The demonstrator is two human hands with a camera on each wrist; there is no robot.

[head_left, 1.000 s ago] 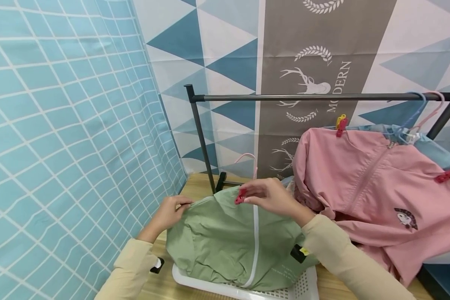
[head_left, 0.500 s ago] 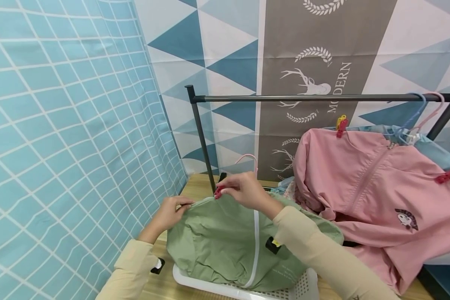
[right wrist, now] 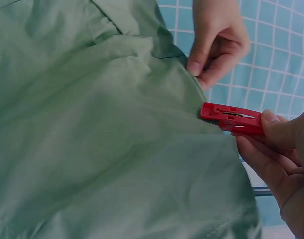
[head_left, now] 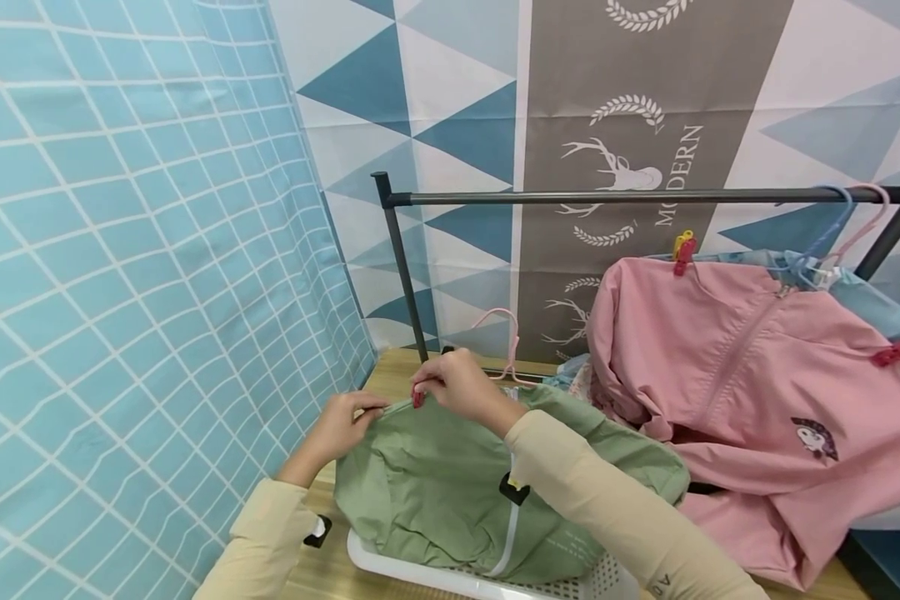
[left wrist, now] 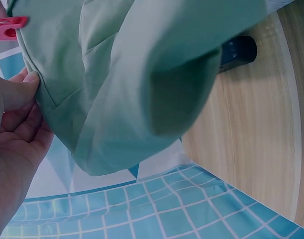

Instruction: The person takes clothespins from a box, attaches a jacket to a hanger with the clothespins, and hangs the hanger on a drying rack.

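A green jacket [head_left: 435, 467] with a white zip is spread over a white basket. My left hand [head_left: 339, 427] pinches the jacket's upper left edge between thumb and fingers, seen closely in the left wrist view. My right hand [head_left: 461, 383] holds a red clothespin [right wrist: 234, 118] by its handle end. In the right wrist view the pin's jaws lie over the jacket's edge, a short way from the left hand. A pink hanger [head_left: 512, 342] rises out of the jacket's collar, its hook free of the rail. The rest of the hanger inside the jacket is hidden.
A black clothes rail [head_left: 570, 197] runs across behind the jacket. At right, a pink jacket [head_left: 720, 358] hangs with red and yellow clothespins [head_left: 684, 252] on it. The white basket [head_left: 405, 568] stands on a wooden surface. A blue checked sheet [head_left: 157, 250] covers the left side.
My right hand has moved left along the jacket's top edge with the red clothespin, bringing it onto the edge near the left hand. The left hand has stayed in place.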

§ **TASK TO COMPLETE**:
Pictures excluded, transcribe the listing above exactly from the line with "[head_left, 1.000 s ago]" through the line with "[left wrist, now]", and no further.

§ **EXERCISE SOLUTION**:
[head_left, 1.000 s ago] 
[head_left, 0.500 s ago] 
[right wrist, now] 
[head_left, now] 
[left wrist, now] 

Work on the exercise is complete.